§ **Instructions to follow**:
Looking through the records that follow, determine how many lines contain "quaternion" and reply with that number alone.

Content starts

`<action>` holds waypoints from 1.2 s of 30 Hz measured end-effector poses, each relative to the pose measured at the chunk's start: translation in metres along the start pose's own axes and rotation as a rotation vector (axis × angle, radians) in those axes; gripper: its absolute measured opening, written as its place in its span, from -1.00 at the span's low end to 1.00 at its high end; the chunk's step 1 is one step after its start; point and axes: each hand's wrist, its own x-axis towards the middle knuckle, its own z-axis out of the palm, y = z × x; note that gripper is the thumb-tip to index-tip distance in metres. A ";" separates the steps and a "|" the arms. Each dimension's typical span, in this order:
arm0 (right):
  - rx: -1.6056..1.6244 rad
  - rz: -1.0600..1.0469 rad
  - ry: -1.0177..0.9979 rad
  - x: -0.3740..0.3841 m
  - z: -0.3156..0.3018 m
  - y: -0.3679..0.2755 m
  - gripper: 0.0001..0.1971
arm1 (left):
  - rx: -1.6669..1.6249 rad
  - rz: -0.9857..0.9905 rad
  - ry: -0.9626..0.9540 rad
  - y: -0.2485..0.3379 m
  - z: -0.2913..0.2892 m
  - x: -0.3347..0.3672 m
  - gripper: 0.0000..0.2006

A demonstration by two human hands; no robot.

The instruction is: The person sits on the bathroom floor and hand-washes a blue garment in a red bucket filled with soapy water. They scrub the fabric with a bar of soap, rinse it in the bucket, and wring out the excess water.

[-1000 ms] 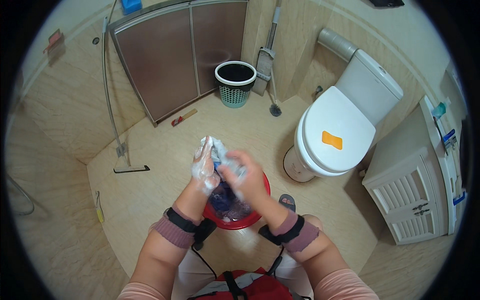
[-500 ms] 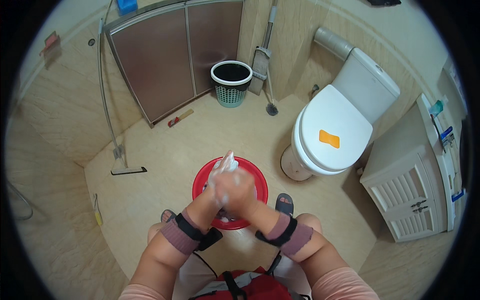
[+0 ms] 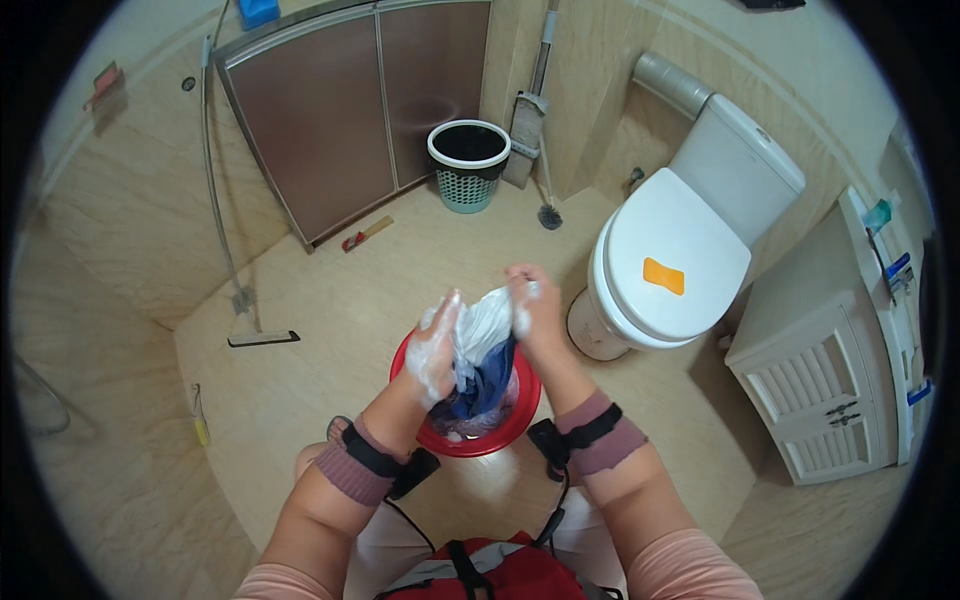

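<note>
Above a red basin (image 3: 530,405) my two soapy hands have a wet white and blue cloth (image 3: 487,325) between them. My left hand (image 3: 435,345), thick with suds, grips the cloth's left side; its fingers point upward and are fairly straight. My right hand (image 3: 533,305) is closed on the upper right of the white part. From there the blue part hangs down into the basin. Purplish wet laundry (image 3: 485,418) with foam lies in the basin beneath it.
Right of the basin stands a white toilet (image 3: 675,250), with a white cabinet (image 3: 830,360) beyond. A lidless bin (image 3: 468,185) and toilet brush (image 3: 549,215) are at the back. A floor squeegee (image 3: 264,339) leans at left; a red-and-wood brush (image 3: 367,234) lies on the floor.
My hands were pressed together over the basin. Now they are apart, the right one further up and to the right, with the cloth showing between them.
</note>
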 end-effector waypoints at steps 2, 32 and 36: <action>0.431 0.219 -0.016 0.008 -0.010 0.000 -0.84 | 0.045 0.153 0.027 0.007 -0.008 -0.001 -0.59; 0.621 0.208 -0.470 -0.032 0.004 -0.038 -0.68 | 0.725 0.438 -0.169 -0.023 -0.024 0.023 -0.59; 0.149 -0.114 -0.386 -0.037 -0.013 -0.025 -0.35 | 0.389 0.321 -0.203 -0.017 -0.025 0.012 -0.67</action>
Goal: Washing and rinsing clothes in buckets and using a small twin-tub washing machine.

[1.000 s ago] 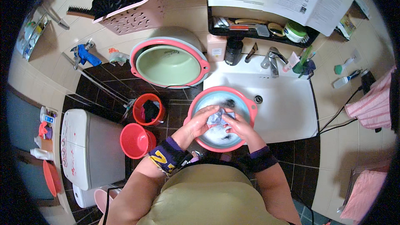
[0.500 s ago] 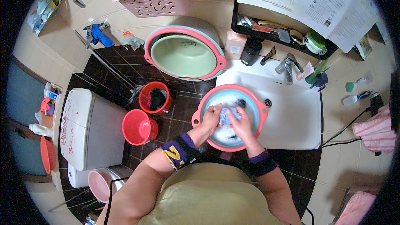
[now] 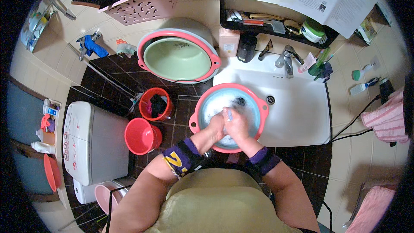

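A round basin (image 3: 195, 108) with a pink rim and blue inside rests partly over the left end of the white sink. It holds foamy water (image 3: 215, 103) with a dark item (image 3: 238, 102) floating at the far side. Over the foam, my left hand (image 3: 217, 126) and my right hand (image 3: 236, 125) press together, both closed around a light blue cloth (image 3: 229, 113). Only a small bit of the cloth shows between the fingers; the rest is hidden.
The white sink (image 3: 297, 116) with its faucet (image 3: 286, 62) lies to the right. Left on the floor stand two red buckets (image 3: 140, 136), one with dark cloth, near a washing machine (image 3: 103, 138). Larger tubs (image 3: 142, 56) lean behind; a pink basket (image 3: 142, 6) hangs beyond.
My hands have drawn together and the blue cloth, spread between them before, is now bunched and mostly covered. The whole view has shifted slightly.
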The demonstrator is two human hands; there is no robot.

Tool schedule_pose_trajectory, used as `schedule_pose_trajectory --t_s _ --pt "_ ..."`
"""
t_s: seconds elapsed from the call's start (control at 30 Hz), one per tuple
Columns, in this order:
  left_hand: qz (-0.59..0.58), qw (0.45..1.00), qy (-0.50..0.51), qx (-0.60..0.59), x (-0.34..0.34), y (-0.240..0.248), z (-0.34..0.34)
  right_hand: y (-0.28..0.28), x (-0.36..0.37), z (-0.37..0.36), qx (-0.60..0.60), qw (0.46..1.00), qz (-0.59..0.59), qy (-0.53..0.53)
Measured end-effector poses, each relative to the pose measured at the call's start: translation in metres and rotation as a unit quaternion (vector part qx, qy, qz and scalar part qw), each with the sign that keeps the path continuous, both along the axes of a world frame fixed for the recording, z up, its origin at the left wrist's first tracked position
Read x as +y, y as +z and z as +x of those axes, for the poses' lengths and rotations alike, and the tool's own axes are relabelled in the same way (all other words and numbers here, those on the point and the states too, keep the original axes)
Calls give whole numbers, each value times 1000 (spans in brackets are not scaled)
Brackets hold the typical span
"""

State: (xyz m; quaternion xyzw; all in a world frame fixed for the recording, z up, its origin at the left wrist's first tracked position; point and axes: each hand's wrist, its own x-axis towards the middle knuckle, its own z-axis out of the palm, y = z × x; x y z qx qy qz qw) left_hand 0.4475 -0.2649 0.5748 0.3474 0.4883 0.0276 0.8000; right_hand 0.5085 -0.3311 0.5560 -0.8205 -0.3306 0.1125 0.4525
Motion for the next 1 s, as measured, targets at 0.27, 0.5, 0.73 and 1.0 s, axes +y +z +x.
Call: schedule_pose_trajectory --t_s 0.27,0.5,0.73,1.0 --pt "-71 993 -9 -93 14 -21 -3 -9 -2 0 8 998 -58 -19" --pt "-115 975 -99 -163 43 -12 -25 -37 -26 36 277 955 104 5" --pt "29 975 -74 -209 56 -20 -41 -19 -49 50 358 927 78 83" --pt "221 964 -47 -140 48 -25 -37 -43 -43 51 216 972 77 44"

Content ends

§ **Task answer**:
2